Dans la dernière lettre qui est parvenue, à J.M. Dallet (du 3 Mars 1950, Mascara), il écrit mélancoliquement :

« Mon existence s’achève et je l’aurai dépensée, jusqu’au dernier jour, à imaginer et à composer des rêves. Mais cela suffit ! Devinez ce que je suis en train de lire en ce moment… L’Évangile selon saint Luc et les Actes des Apôtres, du même. Il y a un certain temps que, chaque jour, j’en lis quelques pages – vous ne pouvez pas vous imaginer, et je ne saurais vous dire, l’impression que me fait cette lecture – j’ai presque peur d’y trouver une certaine justification de ma pauvre vie égoïste… »

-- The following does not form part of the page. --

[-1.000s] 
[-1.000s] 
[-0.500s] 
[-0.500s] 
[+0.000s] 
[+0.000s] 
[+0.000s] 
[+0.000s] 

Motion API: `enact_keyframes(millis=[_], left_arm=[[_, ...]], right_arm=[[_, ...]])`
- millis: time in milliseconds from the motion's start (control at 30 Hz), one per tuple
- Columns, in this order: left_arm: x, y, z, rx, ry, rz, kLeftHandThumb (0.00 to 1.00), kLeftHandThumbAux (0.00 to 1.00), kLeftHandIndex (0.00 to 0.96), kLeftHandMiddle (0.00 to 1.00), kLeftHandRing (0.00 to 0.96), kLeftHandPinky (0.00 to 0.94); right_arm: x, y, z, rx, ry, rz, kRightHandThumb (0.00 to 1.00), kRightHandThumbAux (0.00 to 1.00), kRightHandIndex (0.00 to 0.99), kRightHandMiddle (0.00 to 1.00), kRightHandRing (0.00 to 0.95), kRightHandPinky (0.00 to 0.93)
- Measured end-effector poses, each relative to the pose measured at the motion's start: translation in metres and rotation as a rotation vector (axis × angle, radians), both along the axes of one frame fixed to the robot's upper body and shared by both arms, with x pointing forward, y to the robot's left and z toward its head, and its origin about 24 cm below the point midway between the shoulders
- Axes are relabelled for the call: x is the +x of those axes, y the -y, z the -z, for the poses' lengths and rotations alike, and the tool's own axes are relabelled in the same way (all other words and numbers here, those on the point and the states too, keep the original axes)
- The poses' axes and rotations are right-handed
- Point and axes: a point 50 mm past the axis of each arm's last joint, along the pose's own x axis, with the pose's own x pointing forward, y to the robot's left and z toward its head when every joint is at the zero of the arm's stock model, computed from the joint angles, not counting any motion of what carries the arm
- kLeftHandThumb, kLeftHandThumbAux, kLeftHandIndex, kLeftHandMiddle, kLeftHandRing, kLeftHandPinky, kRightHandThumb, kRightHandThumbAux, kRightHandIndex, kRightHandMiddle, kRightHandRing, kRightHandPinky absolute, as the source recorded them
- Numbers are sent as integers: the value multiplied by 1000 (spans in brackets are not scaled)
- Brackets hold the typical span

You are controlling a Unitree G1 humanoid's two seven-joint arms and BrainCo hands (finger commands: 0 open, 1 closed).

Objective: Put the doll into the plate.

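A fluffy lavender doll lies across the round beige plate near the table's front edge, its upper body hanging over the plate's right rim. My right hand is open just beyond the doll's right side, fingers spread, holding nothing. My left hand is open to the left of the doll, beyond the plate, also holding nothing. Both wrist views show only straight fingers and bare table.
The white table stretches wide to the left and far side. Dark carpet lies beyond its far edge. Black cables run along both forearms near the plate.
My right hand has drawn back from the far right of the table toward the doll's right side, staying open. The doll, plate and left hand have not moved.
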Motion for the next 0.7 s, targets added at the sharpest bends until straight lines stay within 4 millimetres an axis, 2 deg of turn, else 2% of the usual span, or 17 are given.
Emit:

Après avoir une fois de plus demandé des nouvelles de sa mère, Bélaïd At Ali , dont l’écriture est plus ferme que jamais, fait au dos d’une carte postale le résumé de ses séjours en hôpital :

1947 : Oujda,
1948 : Tlemcen,
1949 : Oran et St-Denis-du-Sig,
1950 : Mascara, puis, après 1951 : ?

Bélaïd At Ali ne trouve plus rien à ajouter qu’une vue aérienne, découpée dans un journal, et qui porte cette légende : L’asile des vieillards de St-André de Mascara : il a tracé une petite croix sur le pavillon où il devait mourir.

Bibliographie

– Dallet (J.-M.) et Degezelle (J.-L.) : Les cahiers de Belaïd ou la Kabylie d’antan, Fort-National, 1964 ; I (Textes), 478 p. + II (Traductions), 446 p.
A3mer Meskin : Belaid At Ali, Etudes et documents berbères, 2, 1987, p. 128-141.
Belaid At Ali : Expressions de la vie, commentaires d’expressions kabyles (extraits), Etudes et documents berbères, 2, 1987, p. 142-150.